- ASSIGNMENT: Of the lines below, write out exactly those from the line with "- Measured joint" through the line with "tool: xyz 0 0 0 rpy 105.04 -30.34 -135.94", both included, and skip the rest.

Data items
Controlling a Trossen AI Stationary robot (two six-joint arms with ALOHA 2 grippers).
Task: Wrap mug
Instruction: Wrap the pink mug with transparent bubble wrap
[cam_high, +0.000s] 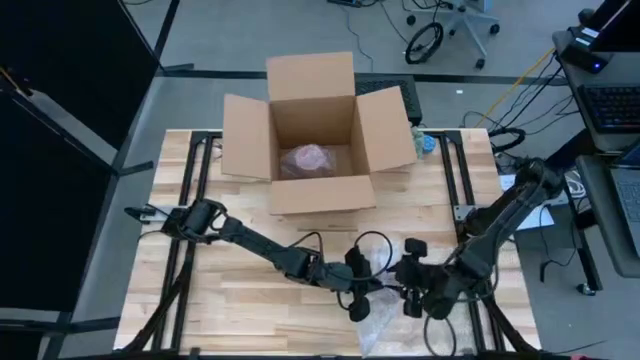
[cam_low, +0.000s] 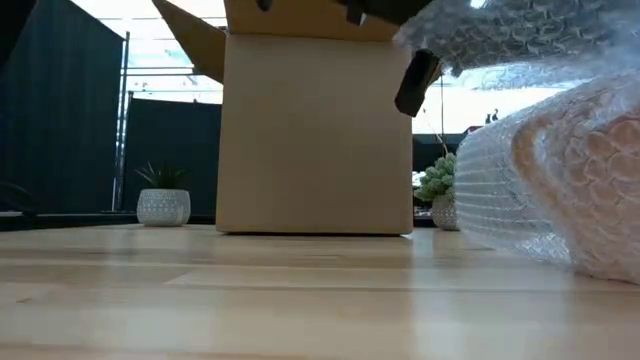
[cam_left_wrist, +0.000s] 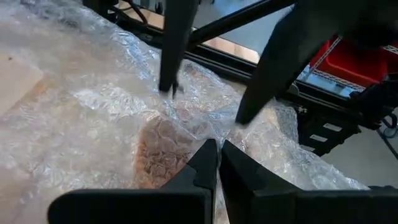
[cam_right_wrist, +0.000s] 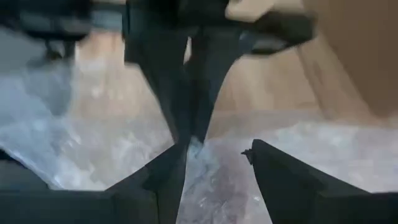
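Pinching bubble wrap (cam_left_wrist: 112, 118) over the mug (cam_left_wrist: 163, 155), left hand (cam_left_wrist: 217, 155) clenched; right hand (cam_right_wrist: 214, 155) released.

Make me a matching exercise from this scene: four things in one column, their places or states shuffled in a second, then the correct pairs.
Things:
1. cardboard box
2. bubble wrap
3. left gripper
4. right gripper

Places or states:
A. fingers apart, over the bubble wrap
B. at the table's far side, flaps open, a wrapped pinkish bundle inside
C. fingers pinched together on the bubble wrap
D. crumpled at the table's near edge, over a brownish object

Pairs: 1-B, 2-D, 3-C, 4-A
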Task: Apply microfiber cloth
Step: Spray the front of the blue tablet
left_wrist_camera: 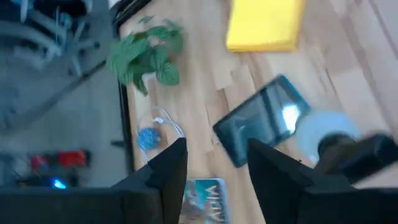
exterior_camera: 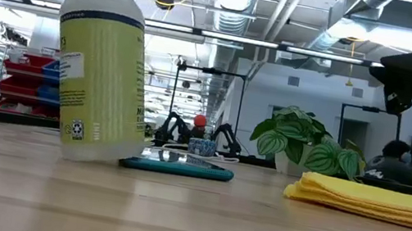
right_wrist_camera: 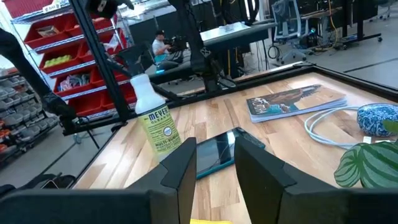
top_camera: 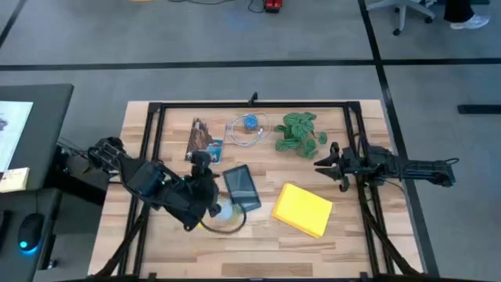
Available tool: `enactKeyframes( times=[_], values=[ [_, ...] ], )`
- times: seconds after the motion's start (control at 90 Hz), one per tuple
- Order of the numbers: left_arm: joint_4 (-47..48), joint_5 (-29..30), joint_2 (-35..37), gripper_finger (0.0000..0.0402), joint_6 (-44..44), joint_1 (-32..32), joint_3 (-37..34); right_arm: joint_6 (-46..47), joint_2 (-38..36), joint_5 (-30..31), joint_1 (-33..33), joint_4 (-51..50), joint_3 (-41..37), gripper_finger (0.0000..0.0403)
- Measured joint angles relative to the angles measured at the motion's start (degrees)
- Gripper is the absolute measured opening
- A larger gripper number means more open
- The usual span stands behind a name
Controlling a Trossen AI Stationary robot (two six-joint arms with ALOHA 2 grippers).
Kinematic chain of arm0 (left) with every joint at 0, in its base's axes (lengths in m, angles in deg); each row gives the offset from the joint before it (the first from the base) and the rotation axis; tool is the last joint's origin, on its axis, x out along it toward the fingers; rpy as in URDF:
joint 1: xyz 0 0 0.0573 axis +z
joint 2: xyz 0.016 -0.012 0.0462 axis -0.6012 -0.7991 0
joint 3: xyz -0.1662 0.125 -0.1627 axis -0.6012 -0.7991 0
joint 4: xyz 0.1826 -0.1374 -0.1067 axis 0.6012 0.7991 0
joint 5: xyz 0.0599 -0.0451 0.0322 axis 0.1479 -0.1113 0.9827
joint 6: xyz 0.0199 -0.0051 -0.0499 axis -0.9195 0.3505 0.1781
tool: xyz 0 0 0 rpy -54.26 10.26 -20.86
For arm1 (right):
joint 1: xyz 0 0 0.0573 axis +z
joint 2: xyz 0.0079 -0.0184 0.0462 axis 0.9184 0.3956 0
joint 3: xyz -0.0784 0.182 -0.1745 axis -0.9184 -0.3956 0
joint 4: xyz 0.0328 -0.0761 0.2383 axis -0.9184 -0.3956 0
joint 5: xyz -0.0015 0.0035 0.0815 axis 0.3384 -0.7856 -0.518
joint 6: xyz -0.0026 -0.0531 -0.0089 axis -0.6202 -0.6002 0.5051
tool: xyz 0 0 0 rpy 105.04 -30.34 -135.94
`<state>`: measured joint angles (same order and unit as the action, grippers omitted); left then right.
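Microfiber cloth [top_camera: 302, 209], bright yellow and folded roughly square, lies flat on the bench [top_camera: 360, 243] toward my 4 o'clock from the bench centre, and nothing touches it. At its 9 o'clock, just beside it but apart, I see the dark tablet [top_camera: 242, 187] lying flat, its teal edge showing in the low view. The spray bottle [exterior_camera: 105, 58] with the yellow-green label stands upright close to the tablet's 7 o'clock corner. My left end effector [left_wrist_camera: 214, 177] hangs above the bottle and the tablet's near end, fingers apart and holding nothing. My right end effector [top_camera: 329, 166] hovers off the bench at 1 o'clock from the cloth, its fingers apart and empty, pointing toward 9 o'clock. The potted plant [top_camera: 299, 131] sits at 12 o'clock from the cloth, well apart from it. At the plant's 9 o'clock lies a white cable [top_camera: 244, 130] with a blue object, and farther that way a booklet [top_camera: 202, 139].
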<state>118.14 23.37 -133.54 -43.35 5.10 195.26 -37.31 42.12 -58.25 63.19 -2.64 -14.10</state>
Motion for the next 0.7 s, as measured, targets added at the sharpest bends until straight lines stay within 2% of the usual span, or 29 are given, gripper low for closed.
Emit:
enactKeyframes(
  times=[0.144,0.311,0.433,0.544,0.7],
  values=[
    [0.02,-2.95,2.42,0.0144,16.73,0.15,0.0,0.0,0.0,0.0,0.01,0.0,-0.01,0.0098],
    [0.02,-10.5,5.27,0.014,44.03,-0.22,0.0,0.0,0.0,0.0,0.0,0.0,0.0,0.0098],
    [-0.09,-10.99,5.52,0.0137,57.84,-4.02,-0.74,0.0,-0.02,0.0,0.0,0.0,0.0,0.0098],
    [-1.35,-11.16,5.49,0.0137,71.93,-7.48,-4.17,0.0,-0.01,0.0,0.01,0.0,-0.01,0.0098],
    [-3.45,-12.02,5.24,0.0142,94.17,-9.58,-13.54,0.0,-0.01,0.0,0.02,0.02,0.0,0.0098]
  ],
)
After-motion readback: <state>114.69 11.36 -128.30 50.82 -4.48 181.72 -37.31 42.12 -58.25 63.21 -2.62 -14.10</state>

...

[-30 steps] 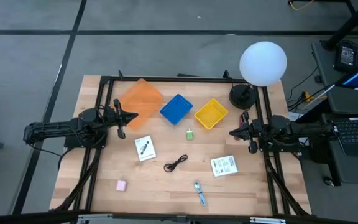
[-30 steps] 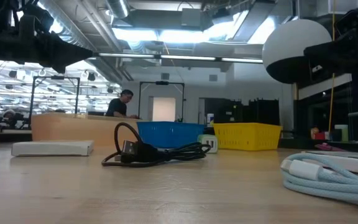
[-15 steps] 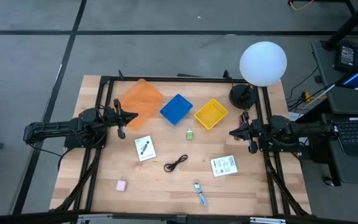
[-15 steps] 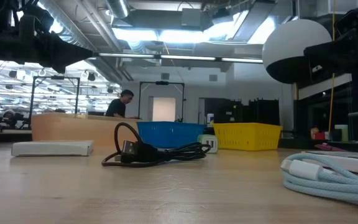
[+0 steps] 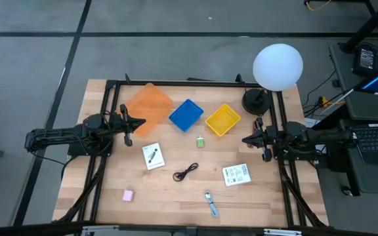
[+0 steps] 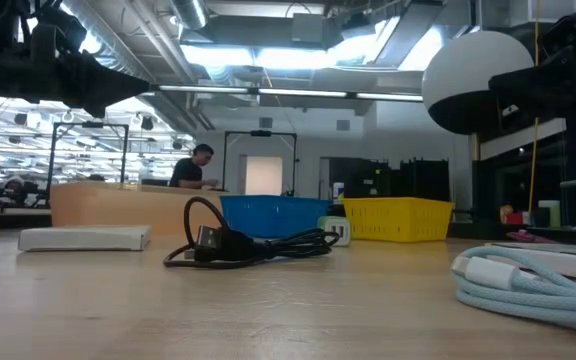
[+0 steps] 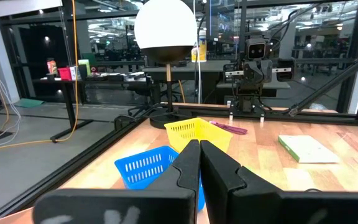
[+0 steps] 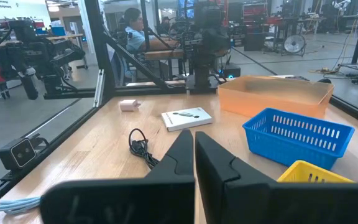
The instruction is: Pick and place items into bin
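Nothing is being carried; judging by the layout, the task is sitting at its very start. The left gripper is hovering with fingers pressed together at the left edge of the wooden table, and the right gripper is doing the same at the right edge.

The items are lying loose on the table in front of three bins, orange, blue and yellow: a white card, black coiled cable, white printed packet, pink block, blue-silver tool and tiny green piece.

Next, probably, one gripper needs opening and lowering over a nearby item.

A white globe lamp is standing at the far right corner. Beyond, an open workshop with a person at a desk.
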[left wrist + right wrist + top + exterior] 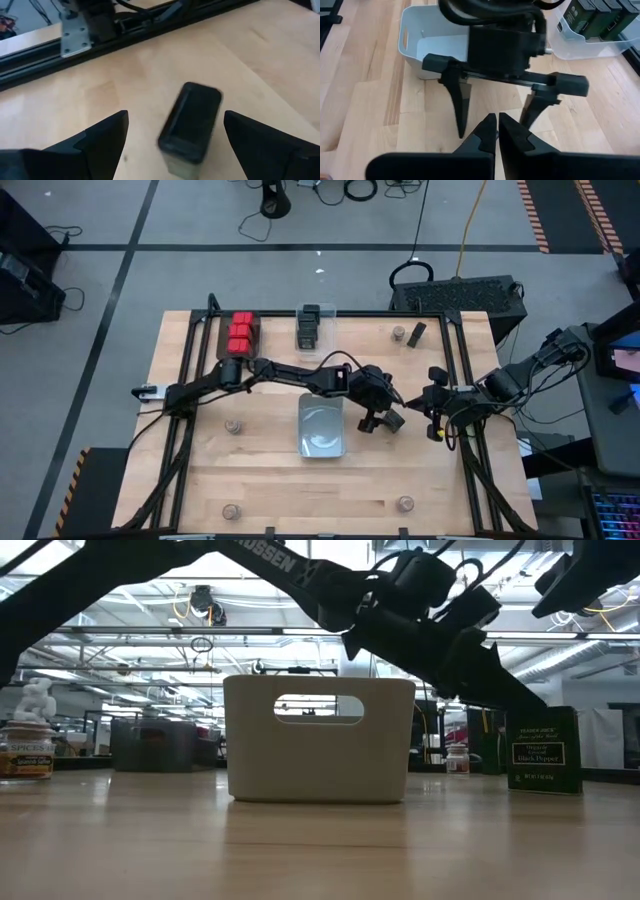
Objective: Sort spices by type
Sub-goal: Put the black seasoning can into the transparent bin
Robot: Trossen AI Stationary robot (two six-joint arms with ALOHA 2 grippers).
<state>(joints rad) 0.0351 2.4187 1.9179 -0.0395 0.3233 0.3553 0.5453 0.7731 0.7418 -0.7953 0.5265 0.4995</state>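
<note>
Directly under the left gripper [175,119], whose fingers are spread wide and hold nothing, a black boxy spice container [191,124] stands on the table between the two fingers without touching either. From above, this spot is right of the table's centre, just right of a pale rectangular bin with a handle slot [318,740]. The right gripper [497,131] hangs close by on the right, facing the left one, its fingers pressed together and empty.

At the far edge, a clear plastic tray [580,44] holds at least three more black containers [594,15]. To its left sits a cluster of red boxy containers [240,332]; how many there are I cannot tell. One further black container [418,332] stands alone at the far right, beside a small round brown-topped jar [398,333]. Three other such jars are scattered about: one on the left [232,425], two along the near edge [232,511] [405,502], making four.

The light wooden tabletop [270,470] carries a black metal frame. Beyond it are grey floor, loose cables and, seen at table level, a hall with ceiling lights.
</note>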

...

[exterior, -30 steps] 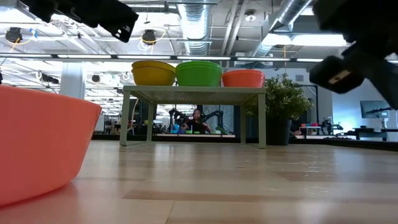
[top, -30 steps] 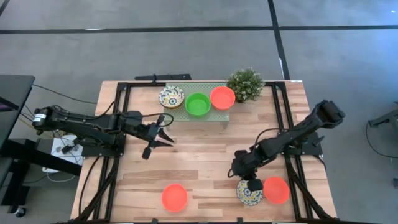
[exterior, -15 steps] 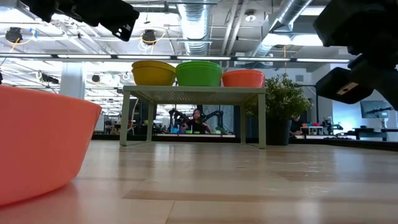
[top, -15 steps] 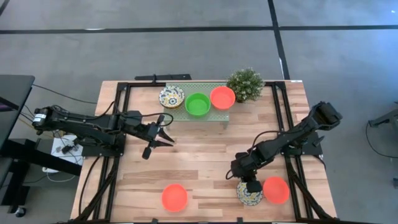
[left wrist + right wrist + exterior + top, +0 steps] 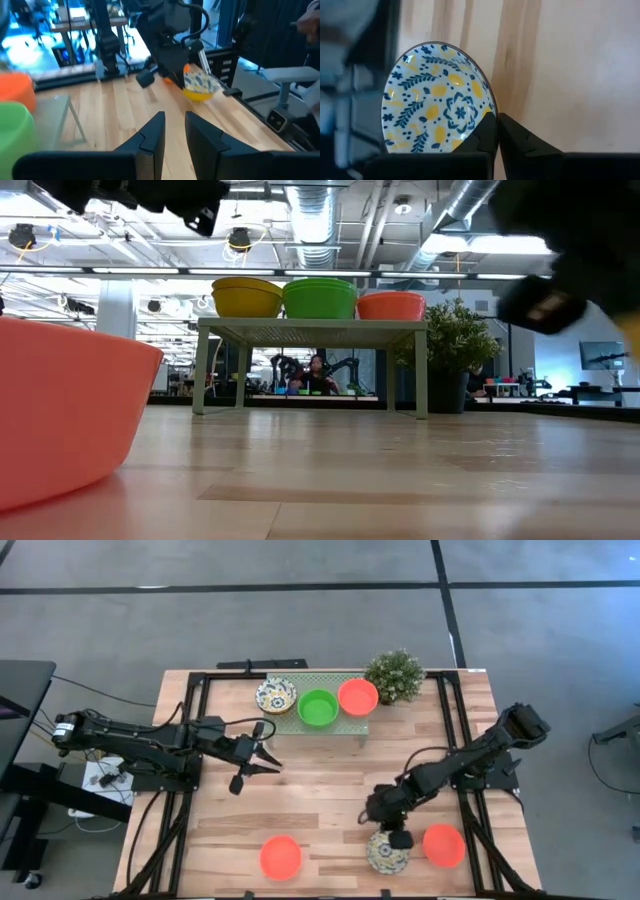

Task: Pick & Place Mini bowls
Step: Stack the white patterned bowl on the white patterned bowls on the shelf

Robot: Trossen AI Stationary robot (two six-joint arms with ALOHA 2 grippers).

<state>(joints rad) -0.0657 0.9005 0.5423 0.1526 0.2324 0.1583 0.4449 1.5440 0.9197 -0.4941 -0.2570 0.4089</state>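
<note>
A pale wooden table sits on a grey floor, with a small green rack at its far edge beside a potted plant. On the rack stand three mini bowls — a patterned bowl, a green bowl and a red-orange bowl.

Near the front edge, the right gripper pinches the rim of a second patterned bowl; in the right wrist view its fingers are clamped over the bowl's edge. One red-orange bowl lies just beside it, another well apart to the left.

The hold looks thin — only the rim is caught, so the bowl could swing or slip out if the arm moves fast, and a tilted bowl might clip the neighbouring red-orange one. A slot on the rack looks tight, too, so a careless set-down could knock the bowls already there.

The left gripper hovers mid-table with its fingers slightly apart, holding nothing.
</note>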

- WRITTEN SOLUTION:
- Measured joint angles relative to the angles measured at the motion's start (degrees)
- Gripper is the absolute measured opening
- A larger gripper number means more open
- The usual span stands behind a name
Controlling a Trossen AI Stationary robot (two six-joint arms with ALOHA 2 grippers).
Kinematic chain of arm0 (left) with every joint at 0, in its base's axes (lengths in m, angles in deg); each row gives the offset from the joint before it (the first from the base) and the rotation axis; tool is the last joint's origin, on its axis, x out along it toward the fingers; rpy as in URDF:
joint 1: xyz 0 0 0.0573 axis +z
joint 2: xyz 0.016 -0.012 0.0462 axis -0.6012 -0.7991 0
joint 3: xyz -0.1662 0.125 -0.1627 axis -0.6012 -0.7991 0
joint 4: xyz 0.1826 -0.1374 -0.1067 axis 0.6012 0.7991 0
joint 5: xyz 0.0599 -0.0451 0.0322 axis 0.1479 -0.1113 0.9827
joint 6: xyz 0.0199 -0.0051 -0.0499 axis -0.9195 0.3505 0.1781
tool: xyz 0 0 0 rpy -54.26 10.26 -20.86
For arm1 (right):
joint 1: xyz 0 0 0.0573 axis +z
joint 2: xyz 0.0079 -0.0184 0.0462 axis 0.9184 0.3956 0
joint 3: xyz -0.0784 0.182 -0.1745 axis -0.9184 -0.3956 0
joint 4: xyz 0.0328 -0.0761 0.2383 axis -0.9184 -0.3956 0
joint 5: xyz -0.0015 0.0035 0.0815 axis 0.3384 -0.7856 -0.518
joint 6: xyz -0.0026 -0.0531 -0.0089 axis -0.6202 -0.6002 0.5051
tool: xyz 0 0 0 rpy 105.04 -30.34 -135.94

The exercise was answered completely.